Exercise goal
Restate each line of the listing exactly, without carrying over any pictures.

-------

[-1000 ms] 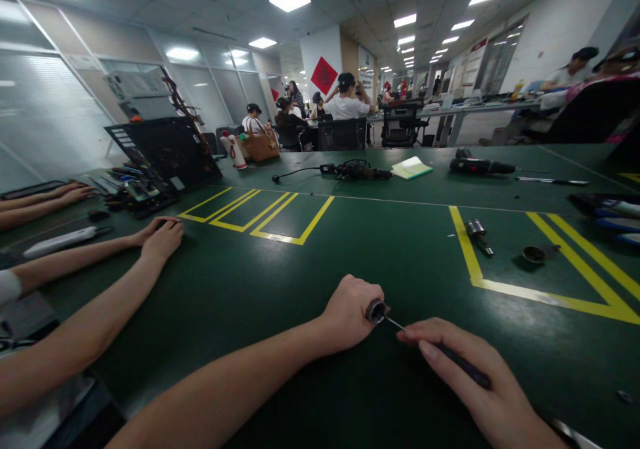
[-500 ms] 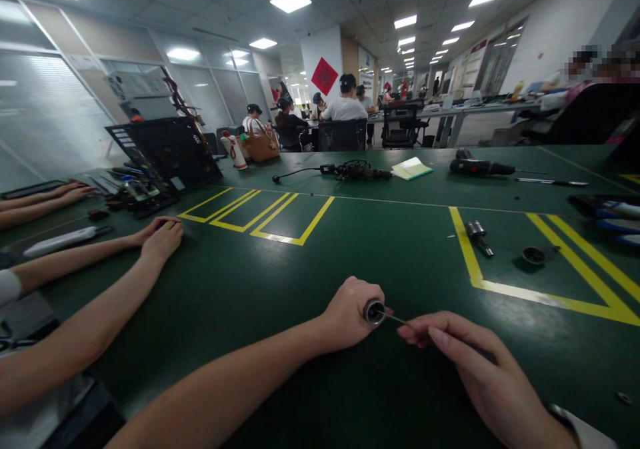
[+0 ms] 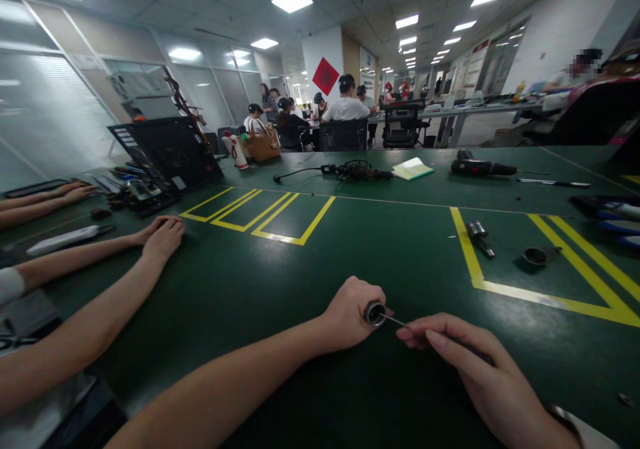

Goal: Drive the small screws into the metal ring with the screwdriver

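Wrapped round a dark metal cylinder [image 3: 375, 313], my left hand [image 3: 348, 314] keeps its round open end turned toward my right. The rest of the cylinder is hidden in my fist. My right hand [image 3: 465, 352] is closed on a thin metal rod [image 3: 395, 319], pinched between thumb and fingers. The rod's far tip reaches into the cylinder's opening; its near end is hidden by my fingers. To the right, inside a yellow tape outline, lie a metal part with a narrow shaft [image 3: 480, 237] and a cup-shaped metal housing [image 3: 537, 256].
A black power tool with a cord [image 3: 357, 170], a notepad [image 3: 413, 168], a drill [image 3: 483, 166] and a pen [image 3: 553, 182] lie along the back of the green table [image 3: 280, 282]. Blue-handled tools [image 3: 620, 222] are at right. A co-worker's hands [image 3: 163, 234] rest at left.
Both hands stay almost in place, with the rod still in the cylinder's opening. The rod's angle looks slightly different. In the background, standing people have come into view.
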A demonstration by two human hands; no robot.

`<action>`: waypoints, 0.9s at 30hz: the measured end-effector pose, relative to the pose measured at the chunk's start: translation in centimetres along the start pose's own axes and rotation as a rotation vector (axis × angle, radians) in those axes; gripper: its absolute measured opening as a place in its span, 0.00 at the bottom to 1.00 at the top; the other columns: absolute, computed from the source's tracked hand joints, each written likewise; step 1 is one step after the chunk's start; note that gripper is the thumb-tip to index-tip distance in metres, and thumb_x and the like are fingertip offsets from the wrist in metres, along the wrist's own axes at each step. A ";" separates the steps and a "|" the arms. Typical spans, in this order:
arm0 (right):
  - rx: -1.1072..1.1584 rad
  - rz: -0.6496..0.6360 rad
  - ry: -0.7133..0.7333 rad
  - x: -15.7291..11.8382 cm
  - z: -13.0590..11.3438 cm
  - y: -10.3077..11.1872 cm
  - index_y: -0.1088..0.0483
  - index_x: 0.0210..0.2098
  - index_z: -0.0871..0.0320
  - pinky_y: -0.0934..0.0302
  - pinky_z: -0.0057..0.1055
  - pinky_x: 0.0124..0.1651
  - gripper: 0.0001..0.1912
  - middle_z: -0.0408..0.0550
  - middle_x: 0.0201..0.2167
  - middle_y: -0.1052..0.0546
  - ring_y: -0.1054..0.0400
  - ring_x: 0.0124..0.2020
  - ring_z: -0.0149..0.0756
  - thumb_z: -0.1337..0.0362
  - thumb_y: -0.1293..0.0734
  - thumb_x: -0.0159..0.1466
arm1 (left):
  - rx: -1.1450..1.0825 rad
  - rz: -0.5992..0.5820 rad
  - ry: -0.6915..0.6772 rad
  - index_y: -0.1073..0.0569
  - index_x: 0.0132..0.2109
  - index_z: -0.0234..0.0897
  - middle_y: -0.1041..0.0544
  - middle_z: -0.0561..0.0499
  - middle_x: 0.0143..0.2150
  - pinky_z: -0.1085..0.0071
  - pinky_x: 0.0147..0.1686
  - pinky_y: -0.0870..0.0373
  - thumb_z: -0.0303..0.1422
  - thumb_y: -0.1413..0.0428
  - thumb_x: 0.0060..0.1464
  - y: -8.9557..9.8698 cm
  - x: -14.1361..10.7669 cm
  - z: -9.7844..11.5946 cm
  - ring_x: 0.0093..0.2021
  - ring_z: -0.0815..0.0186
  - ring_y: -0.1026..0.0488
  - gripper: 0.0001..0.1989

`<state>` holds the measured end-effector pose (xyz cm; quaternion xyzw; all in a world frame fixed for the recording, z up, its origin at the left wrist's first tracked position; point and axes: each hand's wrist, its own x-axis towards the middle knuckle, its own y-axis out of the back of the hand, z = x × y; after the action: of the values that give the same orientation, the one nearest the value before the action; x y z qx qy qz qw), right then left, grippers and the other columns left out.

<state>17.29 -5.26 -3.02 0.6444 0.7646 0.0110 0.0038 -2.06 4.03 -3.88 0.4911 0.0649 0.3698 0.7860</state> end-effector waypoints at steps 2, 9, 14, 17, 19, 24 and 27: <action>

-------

Response area
[-1000 ms] 
[-500 ms] 
[+0 ms] 

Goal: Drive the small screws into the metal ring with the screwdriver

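Wrapped round a dark metal cylinder [image 3: 375, 313], my left hand [image 3: 348, 314] keeps its round open end turned toward my right. The rest of the cylinder is hidden in my fist. My right hand [image 3: 465, 352] is closed on a thin metal rod [image 3: 395, 319], pinched between thumb and fingers. The rod's far tip reaches into the cylinder's opening; its near end is hidden by my fingers. To the right, inside a yellow tape outline, lie a metal part with a narrow shaft [image 3: 480, 237] and a cup-shaped metal housing [image 3: 537, 256].
A black power tool with a cord [image 3: 357, 170], a notepad [image 3: 413, 168], a drill [image 3: 483, 166] and a pen [image 3: 553, 182] lie along the back of the green table [image 3: 280, 282]. Blue-handled tools [image 3: 620, 222] are at right. A co-worker's hands [image 3: 163, 234] rest at left.
Both hands stay almost in place, with the rod still in the cylinder's opening. The rod's angle looks slightly different. In the background, standing people have come into view.
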A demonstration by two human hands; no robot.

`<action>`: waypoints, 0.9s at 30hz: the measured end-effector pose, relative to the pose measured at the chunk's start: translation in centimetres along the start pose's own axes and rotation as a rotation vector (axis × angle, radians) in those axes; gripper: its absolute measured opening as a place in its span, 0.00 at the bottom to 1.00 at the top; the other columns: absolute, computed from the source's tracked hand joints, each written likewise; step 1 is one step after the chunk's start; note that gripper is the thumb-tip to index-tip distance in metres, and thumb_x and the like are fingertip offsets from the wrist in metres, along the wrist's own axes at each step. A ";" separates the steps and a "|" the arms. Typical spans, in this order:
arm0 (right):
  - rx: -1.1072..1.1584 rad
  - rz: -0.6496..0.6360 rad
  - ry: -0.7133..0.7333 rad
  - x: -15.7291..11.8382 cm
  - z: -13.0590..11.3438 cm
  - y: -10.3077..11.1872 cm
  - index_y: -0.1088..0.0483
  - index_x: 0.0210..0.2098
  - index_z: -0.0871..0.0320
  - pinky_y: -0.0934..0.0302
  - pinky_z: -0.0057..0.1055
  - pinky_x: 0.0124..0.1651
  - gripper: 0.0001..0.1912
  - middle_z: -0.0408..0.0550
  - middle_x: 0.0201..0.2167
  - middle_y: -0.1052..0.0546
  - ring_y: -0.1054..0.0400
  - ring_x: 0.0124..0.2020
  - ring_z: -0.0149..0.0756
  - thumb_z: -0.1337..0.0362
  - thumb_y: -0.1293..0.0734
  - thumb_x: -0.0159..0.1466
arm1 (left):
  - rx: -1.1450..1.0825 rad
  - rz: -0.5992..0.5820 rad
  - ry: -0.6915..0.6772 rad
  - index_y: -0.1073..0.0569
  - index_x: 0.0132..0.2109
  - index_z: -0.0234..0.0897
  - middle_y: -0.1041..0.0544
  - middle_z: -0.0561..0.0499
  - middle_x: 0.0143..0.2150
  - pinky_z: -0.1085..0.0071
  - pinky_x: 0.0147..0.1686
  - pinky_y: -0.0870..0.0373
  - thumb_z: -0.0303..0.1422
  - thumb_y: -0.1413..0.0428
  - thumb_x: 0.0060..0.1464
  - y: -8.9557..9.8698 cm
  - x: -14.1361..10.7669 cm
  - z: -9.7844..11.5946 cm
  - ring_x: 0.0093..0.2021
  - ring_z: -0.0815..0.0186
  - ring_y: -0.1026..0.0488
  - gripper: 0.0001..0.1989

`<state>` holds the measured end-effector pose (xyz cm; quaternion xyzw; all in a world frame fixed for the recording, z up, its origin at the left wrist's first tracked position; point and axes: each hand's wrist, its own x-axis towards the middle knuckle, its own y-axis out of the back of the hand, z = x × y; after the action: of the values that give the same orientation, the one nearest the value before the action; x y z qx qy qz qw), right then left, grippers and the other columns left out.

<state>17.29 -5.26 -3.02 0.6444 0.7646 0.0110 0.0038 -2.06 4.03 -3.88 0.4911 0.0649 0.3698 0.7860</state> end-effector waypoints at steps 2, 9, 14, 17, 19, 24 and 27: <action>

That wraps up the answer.